Netiquette: le regole d'oro per le imprese
Netiquette: le regole d'oro per le imprese

Netiquette: le regole d’oro per le imprese

Per le imprese è di particolare importanza mantenere un comportamento ineccepibile su web e social, così da dare una buona immagine di sé ai potenziali clienti. Seguire la netiquette per loro quindi diviene ancor più necessario che per gli altri.

Oggi siamo qui per continuare a parlare di netiquette, questa volta concentrandoci su un altro contesto rispetto a quello dell’utente comune: l’ambito aziendale. Ogni impresa deve essere presente sul web, sia con un proprio sito che attraverso i social. Questo significa dover interagire con gli altri e, dato che per un brand la propria immagine è tutto, ogni azione sbagliata o fraintendibile potrebbe danneggiarne la reputazione. Per questo qui sotto troverete alcuni spunti su come una società potrebbe impostare la propria presenza sul web:

1. Essere sempre aperti alla tecnologia

Questa non è propriamente una regola della netiquette, ma è un punto che merita di essere evidenziato. Una cosa che vedo fare a molte aziende, specie PMI, è vivere passivamente l’innovazione o ignorarla del tutto e questo è profondamente sbagliato: ogni nuova tecnologia deve essere vista come un potenziale vantaggio sulla concorrenza e non solo come qualcosa a cui semplicemente adeguarsi quando non è più possibile farne a meno. Avere una politica imprenditoriale aperta verso le novità del mondo digitale non solo permette di non rimanere indietro rispetto al mercato, ma anche di aumentare esponenzialmente i profitti battendo sul tempo i propri competitor.

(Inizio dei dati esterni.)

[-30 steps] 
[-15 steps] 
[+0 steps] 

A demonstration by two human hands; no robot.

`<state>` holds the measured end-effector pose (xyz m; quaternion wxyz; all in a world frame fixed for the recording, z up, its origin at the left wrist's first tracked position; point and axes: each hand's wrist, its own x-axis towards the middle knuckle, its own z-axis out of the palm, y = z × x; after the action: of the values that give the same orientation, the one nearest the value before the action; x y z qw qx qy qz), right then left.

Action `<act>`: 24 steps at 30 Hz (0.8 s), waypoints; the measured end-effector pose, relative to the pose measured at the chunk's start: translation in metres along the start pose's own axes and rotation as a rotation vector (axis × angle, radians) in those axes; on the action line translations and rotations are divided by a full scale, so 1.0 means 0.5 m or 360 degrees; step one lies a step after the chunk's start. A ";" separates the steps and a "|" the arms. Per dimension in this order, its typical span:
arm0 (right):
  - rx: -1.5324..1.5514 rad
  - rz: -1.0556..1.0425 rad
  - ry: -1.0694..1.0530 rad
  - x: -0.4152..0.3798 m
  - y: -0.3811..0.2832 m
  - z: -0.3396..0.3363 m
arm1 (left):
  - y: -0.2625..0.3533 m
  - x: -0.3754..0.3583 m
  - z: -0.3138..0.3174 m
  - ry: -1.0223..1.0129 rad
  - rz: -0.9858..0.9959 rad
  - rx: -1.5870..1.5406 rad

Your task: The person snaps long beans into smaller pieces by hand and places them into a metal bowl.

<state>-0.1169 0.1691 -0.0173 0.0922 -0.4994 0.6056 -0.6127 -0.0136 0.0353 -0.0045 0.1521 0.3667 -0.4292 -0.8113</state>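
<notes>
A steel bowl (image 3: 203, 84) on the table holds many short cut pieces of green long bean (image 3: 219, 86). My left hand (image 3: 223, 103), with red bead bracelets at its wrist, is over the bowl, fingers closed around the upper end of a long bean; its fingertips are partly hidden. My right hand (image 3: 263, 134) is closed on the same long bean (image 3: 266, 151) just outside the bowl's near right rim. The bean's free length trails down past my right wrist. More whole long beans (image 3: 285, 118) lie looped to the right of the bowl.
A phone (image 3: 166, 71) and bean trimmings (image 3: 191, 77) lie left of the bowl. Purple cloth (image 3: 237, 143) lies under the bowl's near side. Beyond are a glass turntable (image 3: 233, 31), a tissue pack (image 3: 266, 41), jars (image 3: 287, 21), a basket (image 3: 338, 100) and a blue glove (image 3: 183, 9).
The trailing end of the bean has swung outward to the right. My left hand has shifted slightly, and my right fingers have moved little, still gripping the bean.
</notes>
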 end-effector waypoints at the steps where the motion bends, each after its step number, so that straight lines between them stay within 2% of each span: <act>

2. Fare sempre attenzione alle fonti e al copyright

Qui è necessario fare particolarmente attenzione perché vi sono anche rischi legali. Quando si pubblica qualcosa, specialmente sui social, è bene essere sicuri di non violare il diritto d’autore. Molte piccole aziende o brand infatti continuano ad utilizzare immagini e contenuti trovati sul web senza verificare se questi siano soggetti a copyright, magari modificandoli leggermente per non farsi scoprire. Oltre ad essere moralmente sbagliato questo tipo di comportamento può causare gravi perdite d’immagine nel caso il legittimo proprietario venisse a conoscenza della cosa e decidesse, giustamente, di far valere i propri diritti.

3. I social non sono solo mezzi pubblicitari

Un errore che vedo commettere a molte aziende è ritenere i social solo un altro media alternativo a radio e televisione, dove gli utenti subiscono passivamente i messaggi: niente di più sbagliato. I social sono mezzi di interazione con i clienti, non cartelloni pubblicitari digitali: per quanto sia importante far conoscere i propri prodotti e i social offrano grande visibilità, non si possono riempire i propri profili aziendali di messaggi pubblicitari o usarli come un catalogo. È necessario prima di tutto proporre al proprio pubblico contenuti utili, piacevoli e vicini ai loro gusti.

4. Non precludere ai dipendenti l’accesso a web e social durante il lavoro

Questo punto potrebbe sembrare una pazzia a chi ha una mentalità più conservatrice, ma credetemi quando vi dico che impedire ai propri impiegati di stare sul web è una battaglia persa. Nel caso un’azienda decidesse di adottare la “linea dura” è bloccasse tutti gli accessi ai social durante le ore di lavoro, potete star certi che i dipendenti troverebbero comunque il modo di connettersi e di contro comincerebbero a provare astio verso la ditta. La soluzione migliore è regolamentarlo, magari dando degli orari in cui è possibile farlo in tutta tranquillità. Ad esempio alcune aziende americane hanno iniziato a prevedere sul contratto “pause Facebook” di circa 10-15 minuti durante la giornata d’ufficio proprio per permettere ai loro dipendenti di svagarsi e poi tornare a concentrarsi sul lavoro.

5. Prepara una Netiquette aziendale a cui tutti facciano riferimento

Questo punto è fondamentale: creare una netiquette aziendale a cui poi tutti i dipendenti dovranno attenersi è il modo più sicuro per evitare problemi di qualsiasi genere sul web. Stabilendo in maniera chiara e precisa quando ad esempio un impiegato può parlare a nome dell’azienda, come gli è consentito fare riferimento ai profili ufficiali o se può utilizzarne i loghi, in questo modo si possono scongiurare molti potenziali rischi per l’immagine del brand.